Massive retinal gliosis (MRG) is a phenomenon in which the retina is completely replaced by proliferation of glial cells, causing deterioration of vision and even blindness in some cases. Sometimes mistaken for an intraocular tumor, MRG can arise from a neurodegenerative disease, congenital defect, or from trauma to the eyeball, sometimes appearing years after such an incident.

===Alzheimer's disease===
Gliosis has long been known as a characteristic of Alzheimer's Disease (AD), although its exact role in the disease remains unknown. Gliosis and glial scarring occur in areas surrounding the amyloid plaques which are hallmarks of the disease, and postmortem tissues have indicated a correlation between the degree of astrogliosis and cognitive decline. Exposure of reactive astrocytes to β-amyloid (Αβ) peptide, the main component of amyloid plaques, may also induce astroglial dysfunction and neurotoxicity. In addition, the ability of reactive astrocytes to degrade extracellular Αβ deposits may suggest that astrogliosis may affect the progression or severity of AD.

===Amyotrophic lateral sclerosis===
Amyotrophic lateral sclerosis (ALS) is a debilitating disease involving the degeneration of motor neurons in the CNS. Reactive astrocytes have been implicated in this condition through either a loss of their neuroprotective ability or through the gain of neurotoxic effects. Late stages of ALS are also characterized by significant astrogliosis and astrocyte proliferation around areas of degeneration.

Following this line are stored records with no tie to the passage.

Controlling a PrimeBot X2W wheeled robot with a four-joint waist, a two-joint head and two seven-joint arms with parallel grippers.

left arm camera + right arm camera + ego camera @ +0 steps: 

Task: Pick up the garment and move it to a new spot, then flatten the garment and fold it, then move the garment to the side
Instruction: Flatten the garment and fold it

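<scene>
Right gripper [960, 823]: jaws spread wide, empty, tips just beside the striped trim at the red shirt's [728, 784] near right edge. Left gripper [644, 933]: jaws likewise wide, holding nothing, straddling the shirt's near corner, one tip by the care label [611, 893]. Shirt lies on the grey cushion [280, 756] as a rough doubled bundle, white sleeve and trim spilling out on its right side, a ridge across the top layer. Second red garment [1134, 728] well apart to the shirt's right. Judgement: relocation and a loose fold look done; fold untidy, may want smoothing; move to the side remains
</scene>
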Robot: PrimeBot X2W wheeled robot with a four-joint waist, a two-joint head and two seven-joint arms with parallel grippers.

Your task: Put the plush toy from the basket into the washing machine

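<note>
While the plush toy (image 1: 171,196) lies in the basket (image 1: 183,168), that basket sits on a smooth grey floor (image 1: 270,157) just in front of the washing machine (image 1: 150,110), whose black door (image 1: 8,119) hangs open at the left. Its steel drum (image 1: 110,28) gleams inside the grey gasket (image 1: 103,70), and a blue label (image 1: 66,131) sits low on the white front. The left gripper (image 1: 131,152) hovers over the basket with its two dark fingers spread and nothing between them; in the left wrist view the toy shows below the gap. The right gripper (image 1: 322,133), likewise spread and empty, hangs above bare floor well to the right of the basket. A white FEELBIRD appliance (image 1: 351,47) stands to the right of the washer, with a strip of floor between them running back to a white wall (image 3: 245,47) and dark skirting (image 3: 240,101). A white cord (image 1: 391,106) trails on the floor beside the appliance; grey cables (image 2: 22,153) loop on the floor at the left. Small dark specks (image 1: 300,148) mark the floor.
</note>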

==Potential therapeutic targets in gliosis==
The implications of gliosis in various neuropathologies and injury conditions has led to the investigation of various therapeutic routes which would regulate specific aspects of gliosis in order to improve clinical outcomes for both CNS trauma and a wide range of neurological disorders. Because gliosis is a dynamic process which involves a spectrum of changes depending on the type and severity of the initial insult, to date, no single molecular target has been identified which could improve healing in all injury contexts. Rather, therapeutic strategies for minimizing the contribution of astrogliosis to CNS pathologies must be designed to target specific molecular pathways and responses. One promising therapeutic mechanism is the use of β-lactam antibiotics to enhance the glutamate uptake of astrocytes in order to reduce excitotoxicity and provide neuroprotection in models of stroke and ALS. Other proposed targets related to astrogliosis include manipulating AQP4 channels, diminishing the action of NF-kB, or regulating the STAT3 pathway in order to reduce the inflammatory effects of reactive astrocytes. Astrogliosis may also be attenuated by inhibiting the microgliosis response. One notable microglial activation inhibitor is minocycline, which is a known suppressor of astrogliosis. The cell cycle inhibitor olomoucine also has been shown to suppress both microglial and astroglial proliferation as well as glial scar formation. Future directions for identifying novel therapeutic strategies must carefully account for the complex array of factors and signaling mechanisms driving the gliosis response, particularly in different stages after damage and in different lesion conditions.